* PROBLEM:
Every line with "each" in it must be copied from the data.

--------

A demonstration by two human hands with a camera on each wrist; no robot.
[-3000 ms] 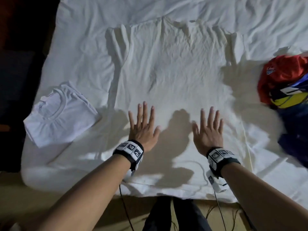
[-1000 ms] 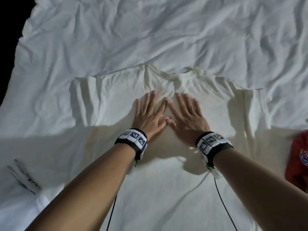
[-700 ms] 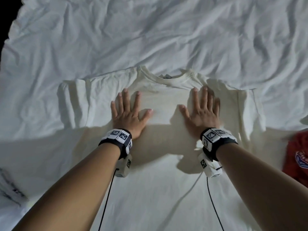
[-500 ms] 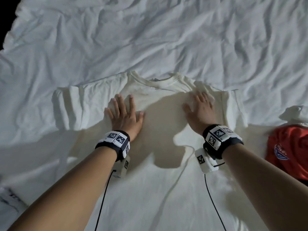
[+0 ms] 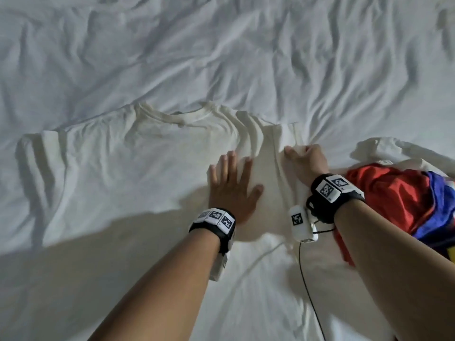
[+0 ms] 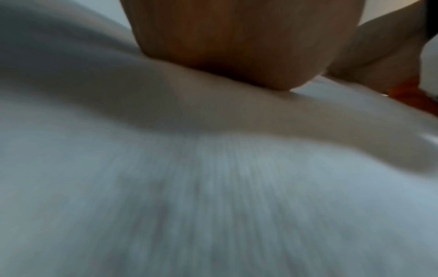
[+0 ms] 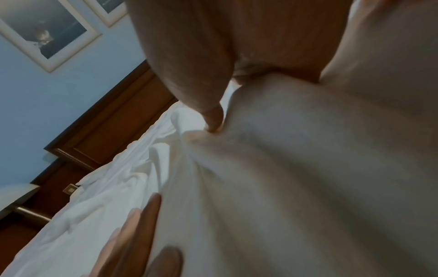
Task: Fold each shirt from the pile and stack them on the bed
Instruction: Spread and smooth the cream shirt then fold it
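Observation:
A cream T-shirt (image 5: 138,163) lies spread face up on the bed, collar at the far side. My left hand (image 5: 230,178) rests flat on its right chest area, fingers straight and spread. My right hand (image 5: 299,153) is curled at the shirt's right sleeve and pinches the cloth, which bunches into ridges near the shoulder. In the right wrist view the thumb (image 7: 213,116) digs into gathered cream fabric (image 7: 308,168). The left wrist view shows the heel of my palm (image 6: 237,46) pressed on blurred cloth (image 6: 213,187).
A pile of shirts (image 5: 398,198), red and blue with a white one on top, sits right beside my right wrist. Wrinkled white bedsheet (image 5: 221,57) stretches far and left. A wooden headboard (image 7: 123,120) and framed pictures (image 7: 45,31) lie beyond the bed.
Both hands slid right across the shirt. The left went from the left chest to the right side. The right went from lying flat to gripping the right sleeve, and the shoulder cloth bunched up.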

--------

* WRITTEN RESPONSE:
A demonstration by two human hands with a camera on each wrist; no robot.
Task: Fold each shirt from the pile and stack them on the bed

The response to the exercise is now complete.